- _REQUIRED WORK_
Each entry below must appear in the answer exactly as written.
Segment Start: EXTRACTED DATA
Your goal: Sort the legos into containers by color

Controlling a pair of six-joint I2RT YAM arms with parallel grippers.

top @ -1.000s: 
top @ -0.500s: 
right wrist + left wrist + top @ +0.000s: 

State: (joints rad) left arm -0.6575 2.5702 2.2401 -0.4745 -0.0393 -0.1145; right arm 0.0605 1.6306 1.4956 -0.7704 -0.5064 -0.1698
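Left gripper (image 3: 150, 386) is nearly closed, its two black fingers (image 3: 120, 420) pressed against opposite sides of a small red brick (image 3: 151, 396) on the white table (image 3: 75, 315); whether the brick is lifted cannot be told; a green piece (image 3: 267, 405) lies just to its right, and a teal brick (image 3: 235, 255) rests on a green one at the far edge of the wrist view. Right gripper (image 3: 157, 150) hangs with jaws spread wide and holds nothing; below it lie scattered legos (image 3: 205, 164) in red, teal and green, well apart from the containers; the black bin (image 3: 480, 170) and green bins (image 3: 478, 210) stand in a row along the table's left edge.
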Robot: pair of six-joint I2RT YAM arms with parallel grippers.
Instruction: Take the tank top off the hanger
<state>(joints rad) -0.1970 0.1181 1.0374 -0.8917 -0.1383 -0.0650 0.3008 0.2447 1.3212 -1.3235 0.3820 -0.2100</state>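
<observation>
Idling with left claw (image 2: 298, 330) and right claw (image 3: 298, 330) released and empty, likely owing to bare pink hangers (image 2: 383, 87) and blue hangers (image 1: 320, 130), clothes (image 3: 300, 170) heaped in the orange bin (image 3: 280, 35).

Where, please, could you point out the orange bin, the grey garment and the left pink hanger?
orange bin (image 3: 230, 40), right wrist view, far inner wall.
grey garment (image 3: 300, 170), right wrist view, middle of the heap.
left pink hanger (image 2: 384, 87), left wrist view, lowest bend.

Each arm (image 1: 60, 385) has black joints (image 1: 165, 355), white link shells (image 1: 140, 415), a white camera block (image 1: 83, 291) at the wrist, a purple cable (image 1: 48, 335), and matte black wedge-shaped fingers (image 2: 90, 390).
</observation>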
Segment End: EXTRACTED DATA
- _RESPONSE BOX_
Your goal: Sort the legos into containers by color

Controlling a pair of six-joint I2RT YAM arms with parallel grippers.

top @ -1.000s: 
top @ -0.500s: 
right wrist + left wrist + top @ +0.000s: 

State: (joints rad) left arm -0.6575 2.5702 2.2401 -0.4745 -0.0393 -0.1145; right arm 0.0605 1.6306 1.4956 -0.7704 -0.5064 -0.1698
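Left gripper (image 3: 150, 386) is nearly closed, its two black fingers (image 3: 120, 420) pressed against opposite sides of a small red brick (image 3: 151, 396) on the white table (image 3: 75, 315); whether the brick is lifted cannot be told; a green piece (image 3: 267, 405) lies just to its right, and a teal brick (image 3: 235, 255) rests on a green one at the far edge of the wrist view. Right gripper (image 3: 157, 150) hangs with jaws spread wide and holds nothing; below it lie scattered legos (image 3: 205, 164) in red, teal and green, well apart from the containers; the black bin (image 3: 480, 170) and green bins (image 3: 478, 210) stand in a row along the table's left edge.
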Robot: pair of six-joint I2RT YAM arms with parallel grippers.
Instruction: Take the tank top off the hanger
<state>(joints rad) -0.1970 0.1181 1.0374 -0.8917 -0.1383 -0.0650 0.3008 0.2447 1.3212 -1.3235 0.3820 -0.2100</state>
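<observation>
Idling with left claw (image 2: 298, 330) and right claw (image 3: 298, 330) released and empty, likely owing to bare pink hangers (image 2: 383, 87) and blue hangers (image 1: 320, 130), clothes (image 3: 300, 170) heaped in the orange bin (image 3: 280, 35).

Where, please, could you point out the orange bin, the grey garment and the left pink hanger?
orange bin (image 3: 230, 40), right wrist view, far inner wall.
grey garment (image 3: 300, 170), right wrist view, middle of the heap.
left pink hanger (image 2: 384, 87), left wrist view, lowest bend.

Each arm (image 1: 60, 385) has black joints (image 1: 165, 355), white link shells (image 1: 140, 415), a white camera block (image 1: 83, 291) at the wrist, a purple cable (image 1: 48, 335), and matte black wedge-shaped fingers (image 2: 90, 390).
</observation>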

The full answer has now been given.